--- Data provided Enclosed Below ---
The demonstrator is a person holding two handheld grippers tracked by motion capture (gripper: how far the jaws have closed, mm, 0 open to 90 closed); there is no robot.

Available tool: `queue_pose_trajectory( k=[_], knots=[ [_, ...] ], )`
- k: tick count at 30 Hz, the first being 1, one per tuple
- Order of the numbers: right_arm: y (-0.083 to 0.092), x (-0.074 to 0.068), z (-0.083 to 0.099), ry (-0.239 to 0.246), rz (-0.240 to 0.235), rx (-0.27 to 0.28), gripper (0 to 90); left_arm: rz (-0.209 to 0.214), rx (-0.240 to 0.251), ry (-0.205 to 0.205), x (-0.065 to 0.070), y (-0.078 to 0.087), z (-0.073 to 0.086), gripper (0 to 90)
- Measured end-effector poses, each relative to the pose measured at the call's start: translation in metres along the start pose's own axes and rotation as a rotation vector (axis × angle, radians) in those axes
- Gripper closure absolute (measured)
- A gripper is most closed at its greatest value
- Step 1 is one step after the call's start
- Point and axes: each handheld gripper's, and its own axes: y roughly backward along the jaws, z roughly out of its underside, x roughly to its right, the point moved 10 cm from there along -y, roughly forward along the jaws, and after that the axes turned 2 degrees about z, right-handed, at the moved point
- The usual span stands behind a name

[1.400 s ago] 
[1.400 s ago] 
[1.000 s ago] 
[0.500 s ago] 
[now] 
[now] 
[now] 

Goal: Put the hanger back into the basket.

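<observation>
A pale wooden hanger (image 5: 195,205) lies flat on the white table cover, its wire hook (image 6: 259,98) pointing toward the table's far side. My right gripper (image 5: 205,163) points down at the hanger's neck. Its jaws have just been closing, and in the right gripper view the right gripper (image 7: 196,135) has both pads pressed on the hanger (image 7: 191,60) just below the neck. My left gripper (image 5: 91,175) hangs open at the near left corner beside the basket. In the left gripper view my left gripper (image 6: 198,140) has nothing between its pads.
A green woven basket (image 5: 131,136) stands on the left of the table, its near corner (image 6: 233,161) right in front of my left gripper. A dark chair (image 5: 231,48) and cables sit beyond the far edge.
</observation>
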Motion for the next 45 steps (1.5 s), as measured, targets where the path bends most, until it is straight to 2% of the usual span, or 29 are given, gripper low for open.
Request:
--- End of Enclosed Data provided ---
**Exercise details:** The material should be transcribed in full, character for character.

**Exercise solution:**
The demonstrator is a person holding two handheld grippers tracked by motion capture (gripper: how far the jaws have closed, mm, 0 open to 90 closed); there is no robot.

Available tool: `queue_pose_trajectory( k=[_], knots=[ [_, ...] ], )`
- k: tick count at 30 Hz, the first being 1, one per tuple
- Order of the numbers: right_arm: y (-0.083 to 0.092), x (-0.074 to 0.068), z (-0.083 to 0.099), ry (-0.239 to 0.246), rz (-0.240 to 0.235), rx (-0.27 to 0.28), gripper (0 to 90); left_arm: rz (-0.209 to 0.214), rx (-0.240 to 0.251), ry (-0.205 to 0.205), x (-0.065 to 0.070), y (-0.078 to 0.087), z (-0.073 to 0.086), gripper (0 to 90)
- Measured end-effector poses, each relative to the pose measured at the call's start: translation in metres along the start pose's own axes and rotation as a rotation vector (axis × angle, radians) in those axes
- Gripper closure absolute (measured)
- A gripper is most closed at its greatest value
- Step 1 is one step after the call's start
- Point and axes: each handheld gripper's, and its own axes: y roughly backward along the jaws, z roughly out of its underside, x roughly to its right, the point moved 10 cm from there along -y, roughly forward along the jaws, and after that the axes turned 2 degrees about z, right-handed, at the moved point
- The usual span stands behind a name

[1.400 s ago] 
[1.400 s ago] 
[1.000 s ago] 
[0.500 s ago] 
[now] 
[now] 
[now] 

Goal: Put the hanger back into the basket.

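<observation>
A pale wooden hanger (image 5: 195,205) lies flat on the white table cover, its wire hook (image 6: 259,98) pointing toward the table's far side. My right gripper (image 5: 205,163) points down at the hanger's neck. Its jaws have just been closing, and in the right gripper view the right gripper (image 7: 196,135) has both pads pressed on the hanger (image 7: 191,60) just below the neck. My left gripper (image 5: 91,175) hangs open at the near left corner beside the basket. In the left gripper view my left gripper (image 6: 198,140) has nothing between its pads.
A green woven basket (image 5: 131,136) stands on the left of the table, its near corner (image 6: 233,161) right in front of my left gripper. A dark chair (image 5: 231,48) and cables sit beyond the far edge.
</observation>
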Motion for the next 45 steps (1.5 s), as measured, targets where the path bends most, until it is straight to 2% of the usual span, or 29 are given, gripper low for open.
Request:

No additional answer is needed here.